**REQUIRED WORK**
State the count of lines below in which the word "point" appears, and add nothing.

**RAW DATA**
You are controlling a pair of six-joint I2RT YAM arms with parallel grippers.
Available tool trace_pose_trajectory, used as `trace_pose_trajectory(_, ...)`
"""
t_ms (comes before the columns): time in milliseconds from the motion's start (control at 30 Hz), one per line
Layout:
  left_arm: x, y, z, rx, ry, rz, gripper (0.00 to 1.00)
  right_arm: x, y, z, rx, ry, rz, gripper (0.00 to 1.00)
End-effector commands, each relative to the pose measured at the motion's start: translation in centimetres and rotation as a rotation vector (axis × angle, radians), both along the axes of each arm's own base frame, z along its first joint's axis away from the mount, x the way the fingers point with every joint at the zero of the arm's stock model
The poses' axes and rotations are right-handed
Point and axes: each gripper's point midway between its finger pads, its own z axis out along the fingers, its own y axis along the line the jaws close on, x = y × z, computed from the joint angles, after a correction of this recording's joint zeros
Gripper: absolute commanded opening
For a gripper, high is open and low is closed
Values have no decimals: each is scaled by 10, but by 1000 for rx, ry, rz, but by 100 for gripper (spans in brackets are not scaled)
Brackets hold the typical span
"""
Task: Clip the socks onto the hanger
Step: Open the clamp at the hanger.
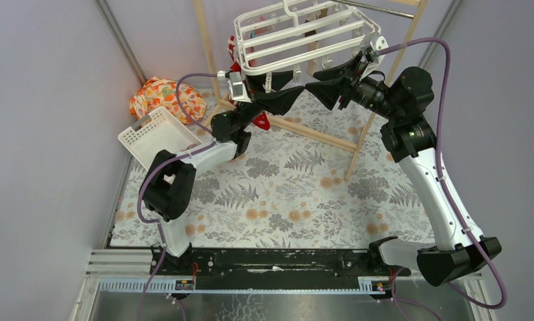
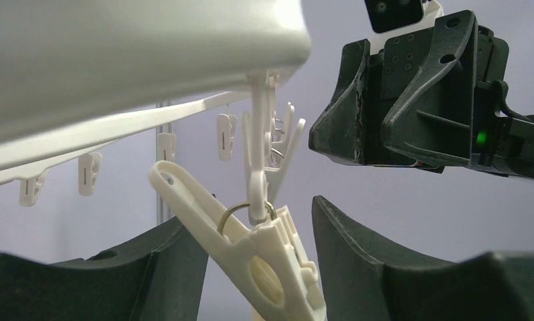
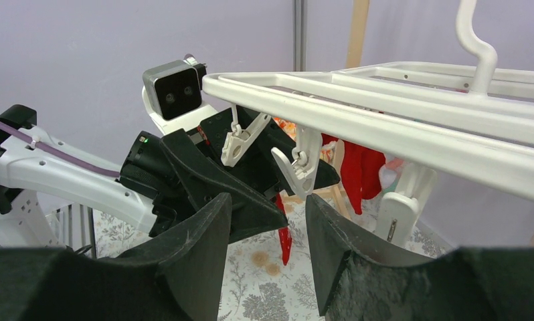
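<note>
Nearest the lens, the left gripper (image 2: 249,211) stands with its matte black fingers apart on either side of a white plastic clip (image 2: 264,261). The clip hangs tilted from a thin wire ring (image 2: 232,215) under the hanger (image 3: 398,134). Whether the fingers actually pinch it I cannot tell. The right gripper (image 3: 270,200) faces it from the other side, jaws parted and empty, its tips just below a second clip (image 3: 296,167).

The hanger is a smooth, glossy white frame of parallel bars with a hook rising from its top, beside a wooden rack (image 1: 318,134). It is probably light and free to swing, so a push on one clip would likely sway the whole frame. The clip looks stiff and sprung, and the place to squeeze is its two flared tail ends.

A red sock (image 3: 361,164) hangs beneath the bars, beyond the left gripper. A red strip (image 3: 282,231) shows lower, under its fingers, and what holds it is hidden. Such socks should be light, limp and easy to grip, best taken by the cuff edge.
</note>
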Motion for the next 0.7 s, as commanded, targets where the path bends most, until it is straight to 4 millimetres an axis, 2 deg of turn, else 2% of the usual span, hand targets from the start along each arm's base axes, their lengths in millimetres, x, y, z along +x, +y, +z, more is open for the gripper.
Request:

**TASK ANSWER**
2